StreamChat: Chatting with Streaming Video

Summary

This paper talks about StreamChat, a new method that improves how large multimodal models (LMMs) interact with streaming video, allowing for real-time responses based on the latest video content.

What's the problem?

Existing methods for interacting with streaming videos often rely on outdated visual information, which means the model can only use what it sees at the moment a question is asked. This leads to delays and less accurate responses because the model doesn't account for changes in the video that happen after the question is posed.

What's the solution?

StreamChat solves this problem by updating the visual context at each step of generating a response.
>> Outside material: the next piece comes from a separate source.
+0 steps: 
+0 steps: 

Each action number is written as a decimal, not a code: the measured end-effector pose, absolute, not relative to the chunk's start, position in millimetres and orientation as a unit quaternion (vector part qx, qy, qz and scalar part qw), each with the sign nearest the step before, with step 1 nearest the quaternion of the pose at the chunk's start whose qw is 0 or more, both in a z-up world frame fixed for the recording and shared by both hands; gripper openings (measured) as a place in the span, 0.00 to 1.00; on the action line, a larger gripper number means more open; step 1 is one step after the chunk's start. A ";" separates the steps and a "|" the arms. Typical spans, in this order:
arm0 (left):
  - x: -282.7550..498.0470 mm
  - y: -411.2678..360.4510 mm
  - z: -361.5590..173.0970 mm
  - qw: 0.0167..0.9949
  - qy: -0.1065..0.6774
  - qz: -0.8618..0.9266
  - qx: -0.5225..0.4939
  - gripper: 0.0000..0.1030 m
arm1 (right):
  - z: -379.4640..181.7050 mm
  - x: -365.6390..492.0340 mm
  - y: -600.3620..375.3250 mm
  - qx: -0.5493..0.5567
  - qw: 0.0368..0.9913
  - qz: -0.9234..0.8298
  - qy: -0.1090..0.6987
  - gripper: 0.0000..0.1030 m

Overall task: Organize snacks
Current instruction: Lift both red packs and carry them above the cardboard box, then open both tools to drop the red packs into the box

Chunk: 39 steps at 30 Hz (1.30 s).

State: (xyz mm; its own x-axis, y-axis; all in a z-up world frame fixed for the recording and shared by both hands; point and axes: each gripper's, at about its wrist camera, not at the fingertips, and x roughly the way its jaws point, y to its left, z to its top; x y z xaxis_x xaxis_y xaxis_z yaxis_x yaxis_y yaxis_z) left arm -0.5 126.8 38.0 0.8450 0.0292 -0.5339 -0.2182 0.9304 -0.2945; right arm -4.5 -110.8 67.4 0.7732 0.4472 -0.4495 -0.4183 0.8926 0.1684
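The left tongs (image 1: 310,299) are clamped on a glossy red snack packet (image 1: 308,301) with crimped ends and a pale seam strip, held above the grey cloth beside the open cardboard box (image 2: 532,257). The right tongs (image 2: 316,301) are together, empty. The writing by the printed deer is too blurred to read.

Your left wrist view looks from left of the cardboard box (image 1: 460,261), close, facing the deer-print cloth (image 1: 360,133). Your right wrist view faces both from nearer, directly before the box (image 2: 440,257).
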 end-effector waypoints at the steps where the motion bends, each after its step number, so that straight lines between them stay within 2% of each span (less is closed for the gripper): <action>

It uses a special architecture that efficiently processes streaming video inputs and maintains up-to-date information throughout the interaction. Additionally, it introduces a new dataset to train models specifically for these types of interactions and employs a method to encode the timing of visual and text information. This allows the model to respond more accurately and quickly to changes in the video.

Why it matters?

This research is important because it enhances the capabilities of AI models in understanding and interacting with dynamic video content. By improving how these models respond to real-time changes, StreamChat can be used in various applications such as live streaming, virtual meetings, and interactive media, making interactions smoother and more engaging.

Abstract

This paper presents StreamChat, a novel approach that enhances the interaction capabilities of Large Multimodal Models (LMMs) with streaming video content. In streaming interaction scenarios, existing methods rely solely on visual information available at the moment a question is posed, resulting in significant delays as the model remains unaware of subsequent changes in the streaming video. StreamChat addresses this limitation by innovatively updating the visual context at each decoding step, ensuring that the model utilizes up-to-date video content throughout the decoding process. Additionally, we introduce a flexible and efficient crossattention-based architecture to process dynamic streaming inputs while maintaining inference efficiency for streaming interactions. Furthermore, we construct a new dense instruction dataset to facilitate the training of streaming interaction models, complemented by a parallel 3D-RoPE mechanism that encodes the relative temporal information of visual and text tokens. Experimental results demonstrate that StreamChat achieves competitive performance on established image and video benchmarks and exhibits superior capabilities in streaming interaction scenarios compared to state-of-the-art video LMM.